(CN) — The Americas weren’t always attached. Millions of years ago, the continents came into contact, permitting ancient mammals to cross the Isthmus of Panama. But this great migration was overwhelmingly one-sided: North American animals moved southward, while very few South Americans migrated north.
“This faunal exchange can be seen as a natural experiment: two continents, each with its own kind of animals were connected by a narrow land bridge, allowing massive migrations in both directions,” said Juan Carrillo, a fellow at the Smithsonian Tropical Research Institute in Panama City, in a statement.
Carrillo is the lead author of new research that sheds light on why this exchange — known as the Great American Biotic Interchange — was so asymmetrical.
“Our study shows how these migrations happened and that South American mammals had more extinctions,” Carrillo continued. “The effect of this exchange can be still seen today.”
Because many South American mammal species died out in this period, there were simply fewer native mammals around to swap places with their new, North American neighbors.
The Great American Biotic Interchange began roughly 10 million years ago and peaked during the Pleistocene, the geological age commonly known as “the Ice Age” that ran from 2.58 million years ago and ended 11,700 years ago, roughly at the end of a cold spell known as the Younger Dryas.
Over millions of years, the earth’s magma layer pushed the Farallon and Caribbean plates into one another, joining the Americas via the land bridge we know as the Isthmus of Panama. The bridge also separated the Pacific and the Atlantic, contributing to their differing temperatures and the development of separate marine ecosystems.
Today, about half of South America’s mammals descend from species that were once native to North America, such as big cats. But only about one in 10 of North America’s mammals find their origins in South American progenitors. Armadillos, opossums and porcupines are three such animals.

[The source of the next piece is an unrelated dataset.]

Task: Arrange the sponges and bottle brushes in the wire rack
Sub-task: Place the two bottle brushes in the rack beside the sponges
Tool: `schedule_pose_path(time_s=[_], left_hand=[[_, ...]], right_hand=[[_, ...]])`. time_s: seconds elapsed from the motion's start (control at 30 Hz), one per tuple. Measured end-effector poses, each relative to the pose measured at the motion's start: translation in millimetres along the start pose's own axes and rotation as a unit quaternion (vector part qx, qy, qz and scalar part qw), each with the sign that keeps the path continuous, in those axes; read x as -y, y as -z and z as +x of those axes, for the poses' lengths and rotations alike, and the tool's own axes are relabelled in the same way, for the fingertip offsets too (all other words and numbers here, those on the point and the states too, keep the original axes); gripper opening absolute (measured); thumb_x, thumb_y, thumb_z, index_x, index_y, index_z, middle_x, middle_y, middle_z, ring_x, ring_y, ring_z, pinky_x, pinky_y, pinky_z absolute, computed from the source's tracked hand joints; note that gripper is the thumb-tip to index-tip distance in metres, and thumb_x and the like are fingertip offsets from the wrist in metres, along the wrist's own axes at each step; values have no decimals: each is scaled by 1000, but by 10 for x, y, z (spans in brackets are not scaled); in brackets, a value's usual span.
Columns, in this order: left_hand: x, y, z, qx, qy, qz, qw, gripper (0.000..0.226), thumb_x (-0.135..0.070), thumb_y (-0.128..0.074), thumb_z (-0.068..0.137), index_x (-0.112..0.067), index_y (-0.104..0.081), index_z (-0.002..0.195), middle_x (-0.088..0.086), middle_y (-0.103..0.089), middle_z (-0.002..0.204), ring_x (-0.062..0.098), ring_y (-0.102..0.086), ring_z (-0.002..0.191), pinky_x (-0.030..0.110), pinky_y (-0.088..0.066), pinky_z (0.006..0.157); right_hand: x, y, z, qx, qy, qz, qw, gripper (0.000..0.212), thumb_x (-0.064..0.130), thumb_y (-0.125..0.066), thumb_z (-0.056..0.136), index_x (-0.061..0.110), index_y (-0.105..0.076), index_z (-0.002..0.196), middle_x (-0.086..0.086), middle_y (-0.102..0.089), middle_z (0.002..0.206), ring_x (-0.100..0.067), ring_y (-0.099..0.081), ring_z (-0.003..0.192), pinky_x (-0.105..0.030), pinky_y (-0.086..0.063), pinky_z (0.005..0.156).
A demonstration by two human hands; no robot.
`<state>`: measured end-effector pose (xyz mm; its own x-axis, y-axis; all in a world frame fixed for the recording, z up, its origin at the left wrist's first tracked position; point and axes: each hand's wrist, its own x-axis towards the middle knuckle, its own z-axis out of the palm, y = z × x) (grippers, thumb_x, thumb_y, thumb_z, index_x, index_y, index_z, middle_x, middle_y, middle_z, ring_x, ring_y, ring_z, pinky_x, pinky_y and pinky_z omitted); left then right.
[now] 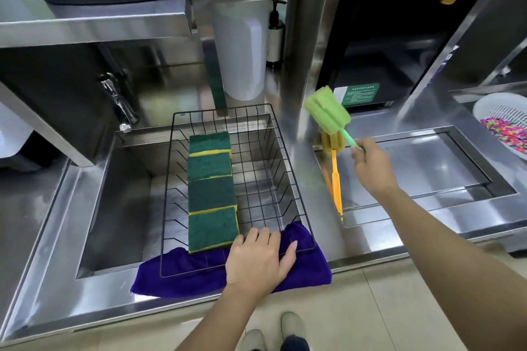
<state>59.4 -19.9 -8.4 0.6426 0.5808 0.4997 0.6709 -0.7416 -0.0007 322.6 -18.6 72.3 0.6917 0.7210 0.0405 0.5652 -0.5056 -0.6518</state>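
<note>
Right hand (pixel 369 164): closed on the handle end of the green brush (pixel 328 112), held in the air right of the rack (pixel 282 151); its long axis runs up-left from the fist, foam head leaning toward the rack's far right corner. Left hand (pixel 258 258): flat, fingers spread, resting on the rack's near rim and the purple cloth (pixel 310 271). Sponges (pixel 211 191): four in a row, left of centre in the rack. Orange brush (pixel 336 179): lying beside the right-hand basin's left edge, head partly hidden behind the green handle; brush count there uncertain.
</note>
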Motion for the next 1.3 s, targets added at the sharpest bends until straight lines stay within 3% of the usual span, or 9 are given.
schedule_pose_path(time_s=[0.17,0.37,0.43,0.6,0.7,0.8,0.9,1.13,1.3], left_hand=[[23,42,-3,8,12,-12,1000,45,-48,-43,90,-15,-59,64,1,-54,59,22,-52,55,31,-42,51],[395,185,-115,-1,100,15,995,41,-40,-43,90,-14,-54,60,2,-51,54,23,-50,48,30,-39,48],[493,194,-190,-5,116,21,993,41,-38,-43,90,-13,-54,60,2,-51,53,23,-50,47,30,-39,47],[512,147,-257,-17,107,36,993,36,-33,-45,89,-15,-54,59,1,-50,55,22,-49,50,30,-38,46],[514,141,-250,-18,106,34,994,35,-32,-45,88,-15,-54,59,1,-51,56,22,-49,51,30,-37,47],[515,146,-252,-16,106,33,994,34,-32,-45,88,-15,-54,59,0,-51,56,21,-48,52,29,-36,48],[519,136,-255,-15,110,32,993,33,-32,-46,87,-16,-53,59,0,-49,57,22,-48,53,30,-35,48],[511,155,-253,-1,116,30,993,33,-32,-46,87,-15,-54,59,0,-50,57,22,-48,53,30,-36,48],[518,167,-248,20,121,27,992,35,-31,-44,87,-15,-55,59,1,-51,57,22,-49,52,30,-37,47]], right_hand=[[575,-128,-2,18,26,167,985,8,16,-41,98,12,-48,94,-4,-58,67,-8,-54,49,-29,-46,56],[1056,-529,-195,159,116,32,980,21,28,-40,98,9,-48,100,1,-49,69,-24,-47,75,-31,-29,64],[1118,-751,-275,191,104,8,976,19,28,-37,99,11,-41,94,2,-47,67,-27,-50,77,-32,-33,65],[1106,-1304,-408,264,39,-33,963,21,18,-33,99,-2,-38,106,-31,-60,109,-44,-59,101,-37,-39,72],[1062,-1497,-464,320,-2,-54,946,33,14,-35,99,-10,-34,121,-28,-57,103,-43,-54,116,-36,-39,79],[1036,-1553,-500,354,-38,-73,932,40,18,-36,100,-9,-30,128,-32,-49,132,-40,-49,123,-35,-40,87],[979,-1565,-507,387,-32,-116,914,46,25,-32,101,-8,-32,132,-30,-44,140,-39,-45,127,-36,-39,95],[952,-1562,-521,377,29,-186,907,48,34,-33,99,-4,-40,127,-28,-51,134,-39,-51,122,-41,-42,94],[1000,-1363,-519,292,55,-161,941,39,32,-34,99,2,-47,120,-24,-60,121,-39,-58,109,-41,-45,84]])
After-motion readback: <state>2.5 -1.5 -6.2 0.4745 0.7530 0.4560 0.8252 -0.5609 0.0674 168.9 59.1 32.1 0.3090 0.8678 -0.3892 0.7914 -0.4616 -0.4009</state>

This mass invasion of mammals was preceded by offensives over air and sea: plant seeds, bats and birds crossed continents first, amphibians followed and finally mammals, too, crossed the new bridge as the continents neared one another over evolutionary timescales: a slower-than-glacial rate of 2.5 centimeters per year.
The scientists’ findings, published Monday in Proceedings of the National Academy of Sciences, suggest that predation is one major driver of South American species’ extinction.
“We suspect that the emigration of so-called Carnivora to South America might have been one of the causes of the high extinction in South American mammals,” said co-author Søren Faurby, senior lecturer at Sweden’s Gothenburg University, in a statement.
North America’s predators, including foxes and bears, beat South America’s predators at their own game: their teeth were better suited for their carnivorous diets, and the North American species’ brains were larger than the South American mammals’, the scientists write.
“Carnivora appear to be more efficient predators than marsupials, potentially due to more specialized carnivorous teeth or larger brains, and many of the native South American mammals might not have been able to survive the invasion of more efficient predators,” Faurby said in the statement.
This contrasts with what the scientists call the “prevailing view” that tries to explain the asymmetry, according to which more immigrant species originated in South America.
“These insights provide clues to the long-term evolutionary and ecological consequences of ongoing biological invasions and may provide information on the consequences of the current movement of species on geological time scales,” the report states.